• WORK INSTRUCTION:
Scan the records and identify every line in which the string "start" occurs, then return those lines.

++++

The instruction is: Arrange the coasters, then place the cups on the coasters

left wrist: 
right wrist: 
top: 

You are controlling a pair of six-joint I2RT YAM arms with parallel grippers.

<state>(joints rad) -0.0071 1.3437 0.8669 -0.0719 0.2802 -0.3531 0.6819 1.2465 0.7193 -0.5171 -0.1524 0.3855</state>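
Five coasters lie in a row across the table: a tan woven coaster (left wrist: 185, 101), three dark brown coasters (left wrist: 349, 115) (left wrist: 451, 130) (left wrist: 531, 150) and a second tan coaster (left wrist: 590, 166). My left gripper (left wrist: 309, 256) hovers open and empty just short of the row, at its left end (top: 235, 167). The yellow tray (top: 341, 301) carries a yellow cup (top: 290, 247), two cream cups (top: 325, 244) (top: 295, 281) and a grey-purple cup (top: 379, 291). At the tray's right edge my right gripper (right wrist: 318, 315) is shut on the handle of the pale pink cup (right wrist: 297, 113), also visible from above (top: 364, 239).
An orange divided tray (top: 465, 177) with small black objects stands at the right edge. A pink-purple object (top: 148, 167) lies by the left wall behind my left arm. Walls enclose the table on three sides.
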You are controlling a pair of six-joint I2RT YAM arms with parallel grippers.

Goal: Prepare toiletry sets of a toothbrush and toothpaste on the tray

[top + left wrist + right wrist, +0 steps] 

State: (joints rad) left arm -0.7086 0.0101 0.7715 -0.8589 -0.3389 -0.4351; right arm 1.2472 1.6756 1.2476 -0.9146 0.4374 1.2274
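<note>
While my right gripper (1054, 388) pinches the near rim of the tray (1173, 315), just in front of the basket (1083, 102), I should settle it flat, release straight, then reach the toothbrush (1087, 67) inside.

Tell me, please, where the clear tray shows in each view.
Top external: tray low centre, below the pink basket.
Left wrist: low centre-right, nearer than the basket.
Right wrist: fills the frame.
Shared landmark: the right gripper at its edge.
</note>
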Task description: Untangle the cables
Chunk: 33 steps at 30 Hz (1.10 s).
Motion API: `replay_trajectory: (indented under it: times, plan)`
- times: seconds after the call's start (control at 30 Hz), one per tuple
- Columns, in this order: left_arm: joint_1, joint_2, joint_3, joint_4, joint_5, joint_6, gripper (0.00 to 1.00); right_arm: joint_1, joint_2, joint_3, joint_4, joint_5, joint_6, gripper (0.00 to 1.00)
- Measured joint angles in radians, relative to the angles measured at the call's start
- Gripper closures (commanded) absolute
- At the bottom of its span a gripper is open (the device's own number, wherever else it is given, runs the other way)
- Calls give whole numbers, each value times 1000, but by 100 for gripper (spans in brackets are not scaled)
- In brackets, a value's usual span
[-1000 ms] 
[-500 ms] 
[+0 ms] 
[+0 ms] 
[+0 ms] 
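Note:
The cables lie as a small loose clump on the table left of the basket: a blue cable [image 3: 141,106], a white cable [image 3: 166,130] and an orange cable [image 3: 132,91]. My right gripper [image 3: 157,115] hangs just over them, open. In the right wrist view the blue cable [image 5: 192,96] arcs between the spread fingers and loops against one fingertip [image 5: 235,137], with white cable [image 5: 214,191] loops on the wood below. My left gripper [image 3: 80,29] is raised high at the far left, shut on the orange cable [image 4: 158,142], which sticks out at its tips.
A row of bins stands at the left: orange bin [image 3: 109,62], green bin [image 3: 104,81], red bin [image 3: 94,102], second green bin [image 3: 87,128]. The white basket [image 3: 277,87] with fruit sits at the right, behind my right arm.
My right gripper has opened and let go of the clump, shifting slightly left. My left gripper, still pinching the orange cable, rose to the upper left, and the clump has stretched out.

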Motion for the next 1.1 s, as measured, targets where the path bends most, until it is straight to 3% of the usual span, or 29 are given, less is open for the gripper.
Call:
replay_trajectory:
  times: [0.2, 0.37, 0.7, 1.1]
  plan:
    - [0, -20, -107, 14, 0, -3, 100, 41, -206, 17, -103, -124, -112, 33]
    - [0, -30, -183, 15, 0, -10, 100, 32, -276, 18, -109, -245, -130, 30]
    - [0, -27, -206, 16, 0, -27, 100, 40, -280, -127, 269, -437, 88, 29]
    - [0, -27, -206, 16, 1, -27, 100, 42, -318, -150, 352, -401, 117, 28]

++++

• RESULT:
- times: seconds after the call's start (control at 30 Hz), one per tuple
- Measured joint angles in radians, relative to the angles measured at the call's start

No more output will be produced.